• _What is being asked_
Reproduce the listing verbatim.

====== Data provided ======

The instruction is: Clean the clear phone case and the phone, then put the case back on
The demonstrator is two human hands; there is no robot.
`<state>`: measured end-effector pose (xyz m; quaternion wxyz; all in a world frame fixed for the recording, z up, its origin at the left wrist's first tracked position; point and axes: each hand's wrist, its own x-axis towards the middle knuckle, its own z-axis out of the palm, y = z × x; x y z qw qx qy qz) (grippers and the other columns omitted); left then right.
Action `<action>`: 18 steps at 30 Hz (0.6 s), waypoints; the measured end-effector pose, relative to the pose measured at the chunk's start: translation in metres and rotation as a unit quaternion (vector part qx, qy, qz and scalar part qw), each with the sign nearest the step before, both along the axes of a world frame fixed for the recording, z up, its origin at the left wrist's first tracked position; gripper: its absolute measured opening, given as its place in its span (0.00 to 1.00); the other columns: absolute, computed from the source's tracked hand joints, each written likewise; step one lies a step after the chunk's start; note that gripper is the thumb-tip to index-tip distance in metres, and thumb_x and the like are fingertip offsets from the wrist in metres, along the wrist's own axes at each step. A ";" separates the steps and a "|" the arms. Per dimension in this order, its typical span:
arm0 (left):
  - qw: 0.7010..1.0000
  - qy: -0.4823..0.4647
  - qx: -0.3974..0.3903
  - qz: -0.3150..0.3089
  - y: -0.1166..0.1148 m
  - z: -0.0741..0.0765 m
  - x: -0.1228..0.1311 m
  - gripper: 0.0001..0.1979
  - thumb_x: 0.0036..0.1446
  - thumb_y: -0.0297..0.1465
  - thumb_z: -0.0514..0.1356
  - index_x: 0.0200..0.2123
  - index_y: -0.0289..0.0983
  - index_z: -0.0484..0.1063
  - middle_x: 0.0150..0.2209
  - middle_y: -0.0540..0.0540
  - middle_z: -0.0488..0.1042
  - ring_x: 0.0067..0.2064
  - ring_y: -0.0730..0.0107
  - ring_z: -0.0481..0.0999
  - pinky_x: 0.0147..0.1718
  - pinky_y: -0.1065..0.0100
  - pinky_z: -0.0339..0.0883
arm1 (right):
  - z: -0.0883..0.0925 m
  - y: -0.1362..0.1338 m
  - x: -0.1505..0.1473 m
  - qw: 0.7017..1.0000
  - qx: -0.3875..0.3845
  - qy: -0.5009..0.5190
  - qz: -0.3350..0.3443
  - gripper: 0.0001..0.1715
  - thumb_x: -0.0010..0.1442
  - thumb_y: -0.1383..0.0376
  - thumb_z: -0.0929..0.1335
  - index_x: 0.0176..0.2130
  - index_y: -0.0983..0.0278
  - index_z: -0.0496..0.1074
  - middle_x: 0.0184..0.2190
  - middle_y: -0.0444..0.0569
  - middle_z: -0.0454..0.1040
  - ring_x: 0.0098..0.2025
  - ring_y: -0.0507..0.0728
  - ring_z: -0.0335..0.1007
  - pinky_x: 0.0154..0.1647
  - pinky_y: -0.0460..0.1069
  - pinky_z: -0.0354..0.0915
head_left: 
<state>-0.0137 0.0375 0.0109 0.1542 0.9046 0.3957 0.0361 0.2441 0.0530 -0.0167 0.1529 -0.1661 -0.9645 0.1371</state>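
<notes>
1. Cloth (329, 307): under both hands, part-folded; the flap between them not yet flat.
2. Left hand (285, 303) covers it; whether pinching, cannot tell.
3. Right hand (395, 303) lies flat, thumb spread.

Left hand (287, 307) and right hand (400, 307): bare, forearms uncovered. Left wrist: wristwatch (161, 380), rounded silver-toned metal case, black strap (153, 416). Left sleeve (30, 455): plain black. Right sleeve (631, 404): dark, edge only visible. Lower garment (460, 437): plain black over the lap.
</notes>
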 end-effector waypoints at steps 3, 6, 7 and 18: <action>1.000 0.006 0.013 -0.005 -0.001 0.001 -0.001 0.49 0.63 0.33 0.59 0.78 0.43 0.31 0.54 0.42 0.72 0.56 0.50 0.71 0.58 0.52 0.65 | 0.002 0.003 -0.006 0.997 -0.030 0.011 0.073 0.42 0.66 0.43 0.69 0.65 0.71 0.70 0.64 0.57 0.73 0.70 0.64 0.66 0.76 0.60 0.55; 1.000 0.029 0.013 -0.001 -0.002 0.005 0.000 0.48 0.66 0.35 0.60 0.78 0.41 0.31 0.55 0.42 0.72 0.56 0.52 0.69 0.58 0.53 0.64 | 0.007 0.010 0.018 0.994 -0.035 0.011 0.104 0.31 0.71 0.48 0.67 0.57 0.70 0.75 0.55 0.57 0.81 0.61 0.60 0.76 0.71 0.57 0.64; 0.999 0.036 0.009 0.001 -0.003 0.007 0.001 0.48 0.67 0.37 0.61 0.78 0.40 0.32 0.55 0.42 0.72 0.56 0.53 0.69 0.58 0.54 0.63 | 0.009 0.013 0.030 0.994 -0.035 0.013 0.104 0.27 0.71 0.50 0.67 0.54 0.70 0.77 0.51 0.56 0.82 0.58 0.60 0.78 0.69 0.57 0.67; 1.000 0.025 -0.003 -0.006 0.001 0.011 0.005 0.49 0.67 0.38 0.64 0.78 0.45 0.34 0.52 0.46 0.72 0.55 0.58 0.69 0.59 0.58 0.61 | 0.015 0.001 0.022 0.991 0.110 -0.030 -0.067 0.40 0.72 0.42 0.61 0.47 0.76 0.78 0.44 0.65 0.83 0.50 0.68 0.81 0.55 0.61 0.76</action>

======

• _Solution for this task_
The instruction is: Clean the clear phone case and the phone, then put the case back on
The demonstrator is two human hands; there is no robot.
`<state>`: measured end-effector pose (xyz m; quaternion wxyz; all in a world frame fixed for the recording, z up, its origin at the left wrist's first tracked position; point and axes: each hand's wrist, its own x-axis towards the middle knuckle, its own z-axis out of the palm, y = z × x; x y z qw qx qy qz) (grippers and the other columns omitted); left then right.
Action `<action>`: 18 steps at 30 Hz (0.6 s), waypoints; the measured end-effector pose, relative to the pose measured at the chunk's start: translation in metres and rotation as a unit quaternion (vector part qx, qy, qz and scalar part qw), each with the sign nearest the step before, both along the axes of a world frame fixed for the recording, z up, its origin at the left wrist's first tracked position; gripper: its absolute measured opening, given as its place in its span (0.00 to 1.00); the other columns: absolute, computed from the source's tracked hand joints, each written likewise; step one lies a step after the chunk's start; note that gripper is the thumb-tip to index-tip distance in metres, and thumb_x and the like are fingertip offsets from the wrist in metres, along the wrist's own axes at each step. A ";" separates the steps and a "|" the arms. Per dimension in this order, its typical span:
arm0 (left):
  - qw: 0.7010..1.0000
  - qy: -0.4823..0.4647
  - qx: -0.3974..0.3903
  - qz: -0.3150..0.3089
  - y: -0.1166..0.1148 m
  - z: -0.0741..0.0765 m
  - x: -0.1228..0.1311 m
  - gripper: 0.0001..0.1979
  - thumb_x: 0.0036..0.1446
  - thumb_y: -0.0297..0.1465
  - thumb_z: -0.0514..0.1356
  - index_x: 0.0200..0.2123
  - index_y: -0.0289..0.0983
  - index_z: -0.0484..0.1063
  - middle_x: 0.0150..0.2209
  - middle_y: -0.0540..0.0540
  - middle_z: -0.0488..0.1042
  - ring_x: 0.0067..0.2064
  - ring_y: -0.0730..0.0107
  - ring_z: -0.0481..0.0999
  - pinky_x: 0.0147..0.1718
  - pinky_y: -0.1065..0.0100
  - pinky_z: -0.0339..0.0883
arm1 (right):
  - z: -0.0883..0.0925 m
  - y: -0.1362..0.1338 m
  - x: -0.1505..0.1473 m
  - qw: 0.7017..1.0000
  - qx: -0.3875..0.3845
  - qy: -0.5009..0.5190
  - qz: -0.3350..0.3443
  - gripper: 0.0001..0.1715
  - thumb_x: -0.0010..0.1442
  - thumb_y: -0.1383..0.0376
  - thumb_z: -0.0929..0.1335
  - index_x: 0.0176..0.2130
  - index_y: -0.0983..0.0278
  - index_z: -0.0496..0.1074
  - middle_x: 0.0184..0.2190
  - middle_y: -0.0444..0.0569
  - middle_z: -0.0454..0.1040
  - ring_x: 0.0098..0.2025
  - ring_y: -0.0507..0.0728
  - ring_z: -0.0335..0.1007
  - pinky_x: 0.0154..0.1647
  - pinky_y: -0.0460..0.1069
  - pinky_z: -0.0354..0.0915
head_left: 
<state>-0.0137 0.0375 0.0109 0.1542 0.9046 0.3957 0.0361 0.2441 0.0530 -0.0167 0.1529 -0.1661 -0.9645 0.1371</state>
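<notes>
1. Cloth (329, 307): under both hands, part-folded; the flap between them not yet flat.
2. Left hand (285, 303) covers it; whether pinching, cannot tell.
3. Right hand (395, 303) lies flat, thumb spread.

Left hand (287, 307) and right hand (400, 307): bare, forearms uncovered. Left wrist: wristwatch (161, 380), rounded silver-toned metal case, black strap (153, 416). Left sleeve (30, 455): plain black. Right sleeve (631, 404): dark, edge only visible. Lower garment (460, 437): plain black over the lap.
</notes>
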 end-effector waypoints at steps 3, 6, 7 and 18: <action>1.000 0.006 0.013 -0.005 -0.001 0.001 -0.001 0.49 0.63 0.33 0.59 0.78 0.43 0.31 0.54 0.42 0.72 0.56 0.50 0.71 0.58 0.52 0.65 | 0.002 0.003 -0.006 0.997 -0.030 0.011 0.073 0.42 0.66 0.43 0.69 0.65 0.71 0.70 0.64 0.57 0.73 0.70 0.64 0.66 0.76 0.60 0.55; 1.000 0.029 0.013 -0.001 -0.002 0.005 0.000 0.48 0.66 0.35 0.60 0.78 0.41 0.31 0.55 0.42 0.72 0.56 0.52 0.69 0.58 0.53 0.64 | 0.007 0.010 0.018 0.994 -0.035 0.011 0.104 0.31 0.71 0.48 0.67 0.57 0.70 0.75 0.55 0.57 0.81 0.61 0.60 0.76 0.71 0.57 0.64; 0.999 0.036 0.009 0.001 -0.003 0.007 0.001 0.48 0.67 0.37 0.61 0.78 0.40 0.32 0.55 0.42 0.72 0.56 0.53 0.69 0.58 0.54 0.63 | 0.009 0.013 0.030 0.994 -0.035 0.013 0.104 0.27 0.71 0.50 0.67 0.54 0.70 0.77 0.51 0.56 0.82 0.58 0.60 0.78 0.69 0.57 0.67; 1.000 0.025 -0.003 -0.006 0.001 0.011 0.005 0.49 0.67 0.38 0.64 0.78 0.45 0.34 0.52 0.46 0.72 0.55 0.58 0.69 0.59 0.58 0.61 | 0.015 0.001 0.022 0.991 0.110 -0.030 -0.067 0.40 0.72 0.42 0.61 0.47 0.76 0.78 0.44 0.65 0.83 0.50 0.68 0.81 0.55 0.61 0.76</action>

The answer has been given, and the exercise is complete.